→ **Your assignment**: Would you work out how many lines below include the word "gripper"? Only that number is wanted.

[[ Data provided open ]]

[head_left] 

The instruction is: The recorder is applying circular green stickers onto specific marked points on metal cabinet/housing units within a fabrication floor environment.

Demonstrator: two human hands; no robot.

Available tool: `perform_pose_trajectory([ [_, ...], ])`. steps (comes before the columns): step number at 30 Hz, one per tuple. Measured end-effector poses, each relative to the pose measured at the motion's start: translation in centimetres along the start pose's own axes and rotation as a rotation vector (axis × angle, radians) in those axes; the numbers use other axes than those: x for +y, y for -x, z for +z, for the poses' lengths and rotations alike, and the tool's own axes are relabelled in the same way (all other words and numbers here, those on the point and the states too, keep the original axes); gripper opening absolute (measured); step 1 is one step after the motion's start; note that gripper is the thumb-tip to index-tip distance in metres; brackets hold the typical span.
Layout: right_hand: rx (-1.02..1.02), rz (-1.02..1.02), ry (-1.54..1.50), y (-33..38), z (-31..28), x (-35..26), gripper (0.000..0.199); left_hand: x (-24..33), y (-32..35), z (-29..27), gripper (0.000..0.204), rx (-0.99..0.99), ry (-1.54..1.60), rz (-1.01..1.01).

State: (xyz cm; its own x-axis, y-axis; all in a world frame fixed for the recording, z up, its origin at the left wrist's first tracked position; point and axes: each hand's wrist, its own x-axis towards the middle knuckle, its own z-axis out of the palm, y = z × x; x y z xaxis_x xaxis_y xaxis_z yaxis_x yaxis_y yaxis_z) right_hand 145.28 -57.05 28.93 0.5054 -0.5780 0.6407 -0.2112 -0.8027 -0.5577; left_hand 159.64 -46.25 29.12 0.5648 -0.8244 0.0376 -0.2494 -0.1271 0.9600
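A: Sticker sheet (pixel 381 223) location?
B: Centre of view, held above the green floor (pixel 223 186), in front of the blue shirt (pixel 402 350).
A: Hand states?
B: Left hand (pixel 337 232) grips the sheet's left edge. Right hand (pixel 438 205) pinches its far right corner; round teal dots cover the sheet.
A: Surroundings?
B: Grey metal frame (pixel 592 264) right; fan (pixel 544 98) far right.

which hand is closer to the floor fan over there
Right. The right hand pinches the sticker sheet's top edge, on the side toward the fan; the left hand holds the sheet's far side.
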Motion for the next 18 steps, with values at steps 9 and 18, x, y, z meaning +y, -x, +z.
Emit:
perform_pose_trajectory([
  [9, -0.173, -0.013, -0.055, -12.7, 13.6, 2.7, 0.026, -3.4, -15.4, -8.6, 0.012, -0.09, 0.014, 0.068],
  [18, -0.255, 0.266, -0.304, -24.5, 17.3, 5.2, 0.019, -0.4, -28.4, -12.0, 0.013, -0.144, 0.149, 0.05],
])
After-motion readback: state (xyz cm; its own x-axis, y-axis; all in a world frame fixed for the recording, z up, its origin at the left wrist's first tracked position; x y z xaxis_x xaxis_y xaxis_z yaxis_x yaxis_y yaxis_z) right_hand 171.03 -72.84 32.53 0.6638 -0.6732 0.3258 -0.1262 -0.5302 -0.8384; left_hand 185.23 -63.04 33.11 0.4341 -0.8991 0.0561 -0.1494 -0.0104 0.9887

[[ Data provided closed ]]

→ **Written reply**: 2